LONDON.- Al Braithwaite, the provocative young creator of Museum No. 1: Hizbollahs Caviar, set out in 2002 with big ambitions: he wanted to bridge the gap opened by warfare using the common language of art and humanity. Having sold his possessions, he left London with an idealistic group of artists to live in the Middle East.
Six Years Distilled into One Piece of Art (4kg of World)
Six years working and travelling in Turkey, Iran, Kurdistan, Emirates, Oman, Saudi Arabia, Jordan, Egypt, Syria, Iraq, Israel, Lebanon, Britain, and the United States have fertilised, nurtured, and given birth to this extraordinary, immaculately-presented, and conceptually-rich response to a patch of history dominated on many fronts by War on Terror anxiety (and what Braithwaite calls Junk Bulletin Hypertension leading to multiple strains of Congenital Mistrust, Media Obesity and Flagburning Bloodlust). The nub of the leatherbound tome a kind of provocative fusion of found texts, drawings, bullets, prayer beads and photographs seems to cast new light on both sides of a political thoroughfare, and create a thought-provoking thrust through the various intractable layers of conflict.
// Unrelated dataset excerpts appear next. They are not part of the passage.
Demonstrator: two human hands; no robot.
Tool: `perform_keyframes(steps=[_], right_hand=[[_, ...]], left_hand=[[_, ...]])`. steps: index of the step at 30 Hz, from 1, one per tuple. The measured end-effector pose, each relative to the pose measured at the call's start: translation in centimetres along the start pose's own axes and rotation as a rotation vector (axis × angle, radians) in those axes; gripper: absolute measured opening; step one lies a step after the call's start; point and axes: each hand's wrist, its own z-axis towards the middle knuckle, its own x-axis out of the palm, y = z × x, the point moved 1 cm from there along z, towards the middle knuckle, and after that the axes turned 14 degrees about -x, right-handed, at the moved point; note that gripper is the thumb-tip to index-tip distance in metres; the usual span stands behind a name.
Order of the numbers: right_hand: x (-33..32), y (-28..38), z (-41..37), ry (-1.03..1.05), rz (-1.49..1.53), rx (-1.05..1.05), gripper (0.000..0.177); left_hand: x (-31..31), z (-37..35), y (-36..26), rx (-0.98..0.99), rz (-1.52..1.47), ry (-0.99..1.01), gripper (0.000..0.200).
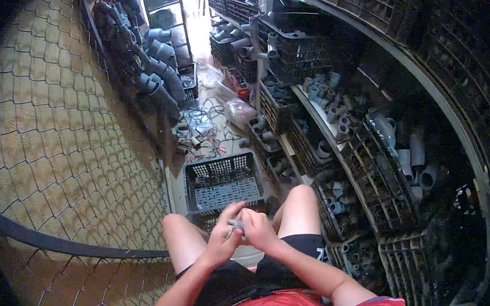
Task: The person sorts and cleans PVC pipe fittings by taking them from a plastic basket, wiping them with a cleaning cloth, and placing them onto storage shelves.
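Head view: left hand point(223, 241) and right hand point(256, 230) together (fingers bent), gripping a grey piece point(239, 225).

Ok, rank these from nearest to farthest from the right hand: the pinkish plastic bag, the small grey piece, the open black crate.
From the right hand:
1. Small grey piece, at its fingers, on its left side.
2. Black crate, on the floor ahead.
3. Pinkish plastic bag, on the floor beyond the crate.

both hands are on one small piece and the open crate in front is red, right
The open crate in front is black, not red, as the head view shows; the left hand and right hand are indeed both on one small piece.
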Motion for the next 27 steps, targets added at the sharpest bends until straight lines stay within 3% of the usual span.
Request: perform_keyframes(steps=[2,3,4,6,8,10,11,13,14,16,18,20,23,27], right_hand=[[0.5,-1.3,0.1,0.571,0.756,0.856,0.031],[0.5,-1.8,-0.2,0.618,1.001,0.910,0.035],[0.5,-2.9,-0.1,0.614,0.988,0.913,0.035],[0.2,-4.9,0.3,0.321,0.996,1.090,0.035],[-1.8,-6.7,2.7,-0.024,0.946,0.968,0.036],[-4.2,-8.6,5.7,-0.259,0.967,0.704,0.038],[-6.0,-10.5,7.1,-0.220,0.782,0.582,0.034],[-9.0,-12.8,10.7,-0.231,0.467,0.403,0.034],[-10.2,-13.4,12.9,-0.283,0.337,0.343,0.038],[-12.6,-15.9,16.8,-0.518,0.258,0.257,0.047],[-15.3,-19.8,20.0,-0.679,0.089,0.300,0.055],[-17.4,-23.3,22.8,-0.712,-0.057,0.342,0.054],[-19.5,-26.0,24.9,-0.618,-0.506,0.443,0.055],[-21.9,-28.7,25.5,-0.441,-0.856,0.367,0.056]], left_hand=[[-1.7,1.0,-1.9,0.295,0.408,-0.021,0.044],[-2.1,1.1,-1.1,0.338,0.372,-0.011,0.044],[-2.5,1.3,0.2,0.385,0.337,-0.002,0.044],[-3.5,1.5,3.9,0.324,-0.150,-0.303,0.048],[-4.9,2.3,3.3,-0.019,-0.201,-0.759,0.059],[-6.3,2.5,9.3,-0.196,-0.355,-0.736,0.059],[-6.7,2.3,11.3,-0.202,-0.366,-0.739,0.059],[-7.1,2.0,15.0,-0.742,-0.128,-0.626,0.056],[-7.2,2.4,17.0,-0.745,-0.134,-0.622,0.056],[-7.0,3.3,19.8,-0.508,-0.165,-0.644,0.054],[-7.5,4.0,18.5,-0.550,-0.195,-0.602,0.055],[-7.8,4.8,18.3,-0.592,-0.225,-0.563,0.055],[-8.3,5.4,19.2,-0.618,-0.228,-0.630,0.056],[-8.2,5.4,18.6,-0.653,-0.277,-0.621,0.057]])
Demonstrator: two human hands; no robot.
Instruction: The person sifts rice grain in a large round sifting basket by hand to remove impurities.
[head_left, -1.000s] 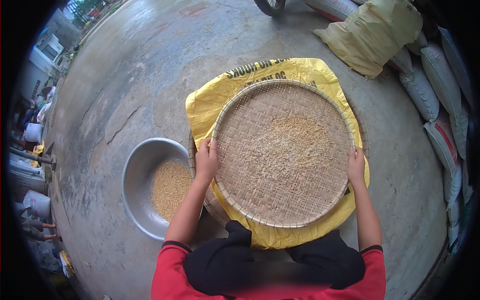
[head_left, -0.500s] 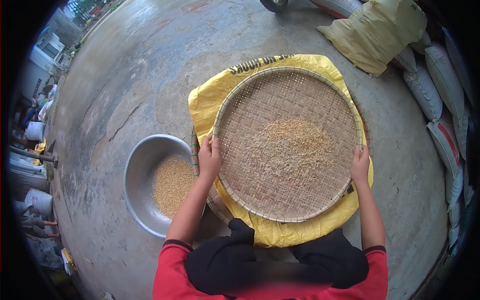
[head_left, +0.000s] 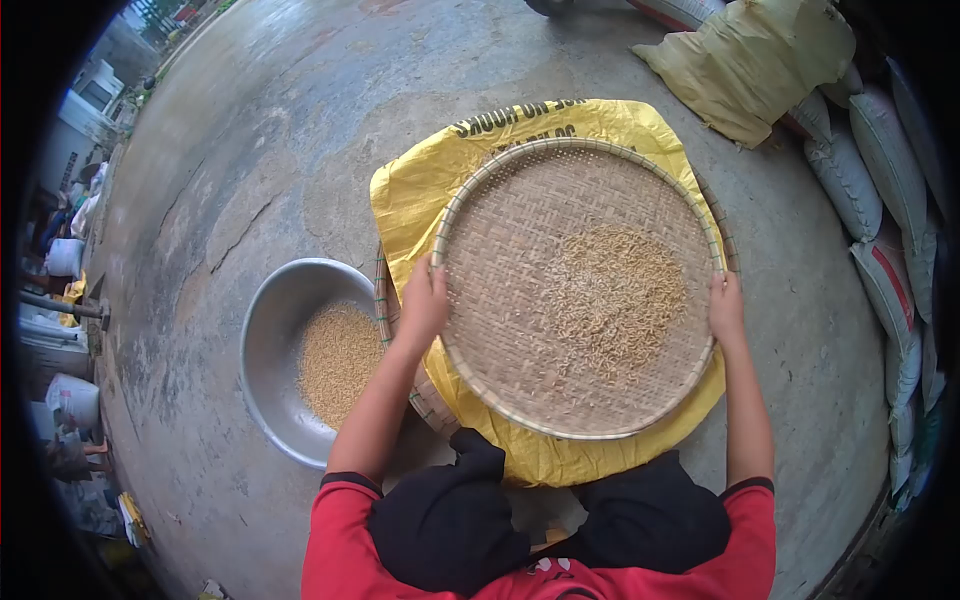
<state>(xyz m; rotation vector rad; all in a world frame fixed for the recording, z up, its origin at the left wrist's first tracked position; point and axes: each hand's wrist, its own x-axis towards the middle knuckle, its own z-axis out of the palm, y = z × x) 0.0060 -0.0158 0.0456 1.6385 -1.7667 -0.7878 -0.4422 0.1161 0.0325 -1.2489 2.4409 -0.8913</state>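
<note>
A round woven bamboo sieve [head_left: 500, 330] is held between my two hands, above a yellow woven sack [head_left: 410, 210]. My left hand [head_left: 425, 300] grips its left rim, and my right hand [head_left: 727, 305] is closed on the right rim. Unhusked rice grains [head_left: 625, 300] lie in a loose heap right of the sieve's centre. Under the sack, the edge of another woven tray [head_left: 432, 408] shows at the left. Beside my left forearm stands a metal basin [head_left: 270, 340] with a pile of grain [head_left: 340, 360] in it.
Filled sacks [head_left: 850, 190] are stacked along the right side, with a pale yellow sack [head_left: 745, 70] at the upper right. White buckets [head_left: 75, 400] and clutter line the left edge, where part of another person [head_left: 70, 455] shows. The floor is concrete [head_left: 220, 200].
The sieve has shifted slightly right in my hands. The grain heap has slid right and bunched closer together. More of the yellow sack's lettering shows behind the rim.
</note>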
The unique juxtaposition of ideas, the sharpness and clarity of the artists vision, and the thousand-mile quirkiness of the assemblages made from rubbish and found objects are what distinguish the collection.
In addition to Museum No. 1: Hizbollahs Caviar the limited edition artist book, Braithwaite will also showcase a selection of other artworks in his fascinating repertoire of sapele mahogany cabinets, submachine guns, trapped worms, and enlarged kid drawings. His ascendancy as the trickster of art from the Middle East is fast being cemented.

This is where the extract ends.